Yes the program offers the free thermostat if you have an ancient old one, but you gotta wait for them to confirm at your house, then book an appointment in future and yada yada, this route, you get a free one right away and yes it ain't no Ecobee 3 Lite but its good enough for my usage.



And its on sale still at Bestbuy $99 but sale ends tonight so if you want to cash in on this rebate, buy nao!! Sorry I should posted this up when I originally bought it, then you all could of got the HD deal. Cause basically the government paid you $10 to go buy one and $100 rebate  :Smilie:

----------


## rx7boi

Thanks, I put in an order for one.

----------


## Kloubek

Just received and hooked up the T5 last night. Works well. Don't believe it has humidity but it does use the weather networks to establish outside temperature. $99 at BB and get all that back.

----------


## dj_rice

> Just received and hooked up the T5 last night. Works well. Don't believe it has humidity but it does use the weather networks to establish outside temperature. $99 at BB and get all that back.



Nice!!! I gotta hook mine up soon and figure out how to wire it up, I don't believe I have a C-wire which is used to keep the thermostat powered on/running. 

But carry on thread

----------


## eblend

> You can get 2 rebates per household.
> 
> https://www.efficiencyalberta.ca/onl...t-thermostats/



Where did you see the 2 rebates part? Looked around and didn't really see. Thinking of getting a couple of these thermostats.

----------


## G-ZUS

Rona won't price match BB, not sure about Home Depot! Will grab from BB later

----------


## rage2

> Where did you see the 2 rebates part? Looked around and didn't really see. Thinking of getting a couple of these thermostats.
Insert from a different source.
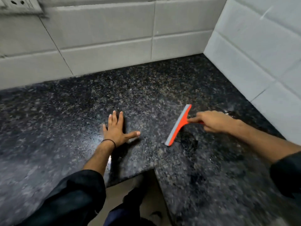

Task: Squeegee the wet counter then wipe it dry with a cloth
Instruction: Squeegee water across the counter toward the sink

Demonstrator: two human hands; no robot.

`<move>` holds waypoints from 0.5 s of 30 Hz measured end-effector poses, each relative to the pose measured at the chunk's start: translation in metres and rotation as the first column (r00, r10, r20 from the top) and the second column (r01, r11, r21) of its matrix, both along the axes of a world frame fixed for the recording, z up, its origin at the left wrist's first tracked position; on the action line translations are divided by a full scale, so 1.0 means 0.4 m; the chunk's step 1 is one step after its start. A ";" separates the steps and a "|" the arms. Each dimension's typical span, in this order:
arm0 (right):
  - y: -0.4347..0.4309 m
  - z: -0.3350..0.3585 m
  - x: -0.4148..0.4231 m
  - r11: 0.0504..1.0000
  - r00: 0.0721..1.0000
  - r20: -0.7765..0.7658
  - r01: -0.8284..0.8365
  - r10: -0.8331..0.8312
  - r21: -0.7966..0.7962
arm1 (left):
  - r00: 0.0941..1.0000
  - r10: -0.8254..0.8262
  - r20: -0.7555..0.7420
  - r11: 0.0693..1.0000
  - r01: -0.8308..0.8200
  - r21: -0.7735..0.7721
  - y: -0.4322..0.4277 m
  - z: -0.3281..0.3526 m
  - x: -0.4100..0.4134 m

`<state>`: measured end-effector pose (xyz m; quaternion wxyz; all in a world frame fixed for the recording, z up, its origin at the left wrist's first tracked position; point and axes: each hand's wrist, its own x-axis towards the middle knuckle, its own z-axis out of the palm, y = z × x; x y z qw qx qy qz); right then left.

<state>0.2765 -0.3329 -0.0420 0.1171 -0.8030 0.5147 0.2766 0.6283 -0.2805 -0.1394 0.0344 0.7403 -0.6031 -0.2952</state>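
Note:
An orange squeegee (178, 125) with a grey rubber blade rests its edge on the dark speckled granite counter (146, 88), right of centre. My right hand (211, 121) is shut on its handle, which is mostly hidden under my fingers. The blade runs diagonally from upper right to lower left. A glossy wet patch (189, 141) lies just to the right of the blade. My left hand (117, 129) lies flat on the counter with fingers spread, holding nothing, about a hand's width left of the blade. No cloth is in view.
The L-shaped counter meets white tiled walls at the back (105, 38) and on the right (260, 54), forming a corner. A switch plate (17, 4) is at the top left. The counter's front edge has an inner corner (153, 168) above the floor and my legs.

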 end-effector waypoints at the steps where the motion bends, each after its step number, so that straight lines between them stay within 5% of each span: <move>1: 0.022 0.010 -0.046 1.000 0.999 -0.022 0.024 -0.024 -0.008 | 1.000 -0.011 -0.006 1.000 0.011 -0.020 0.020 0.001 -0.019; 7: 0.099 0.112 -0.128 0.997 0.995 -0.093 -0.050 0.043 -0.067 | 0.989 -0.148 0.003 0.985 0.147 0.084 0.147 0.005 -0.109; 15: 0.089 0.097 0.083 0.967 0.967 0.161 -0.163 0.196 -0.197 | 0.981 -0.173 0.089 0.974 0.157 0.162 0.255 -0.035 -0.096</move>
Click through the rebate form.




> There is a limit of two products, per category, per address. Purchases made before April 28, 2017 are not eligible.

----------


## rx7boi

> Where did you see the 2 rebates part? *Didn't really look around*  and see. Thinking of getting a couple of these thermostats.




FTFY  :ROFL!: 

All jokes aside, it's on the page where you click Claim Your Rebate.

https://www.efficiencyalberta.ca/onl...m-your-rebate/




> There is a limit of two products, per category, per address. Purchases made before April 28, 2017 are not eligible.

----------


## G-ZUS

what does "incentive" mean on the rebate form?

----------


## rage2

> what does "incentive" mean on the rebate form?



Fill the damn form in and stop asking questions haha. It autopopulates what your rebate is based on what you choose.

----------


## Buster

4K HDR projector

----------


## rx7boi

> Fill the damn form in and stop asking questions haha. It autopopulates what your rebate is based on what you choose.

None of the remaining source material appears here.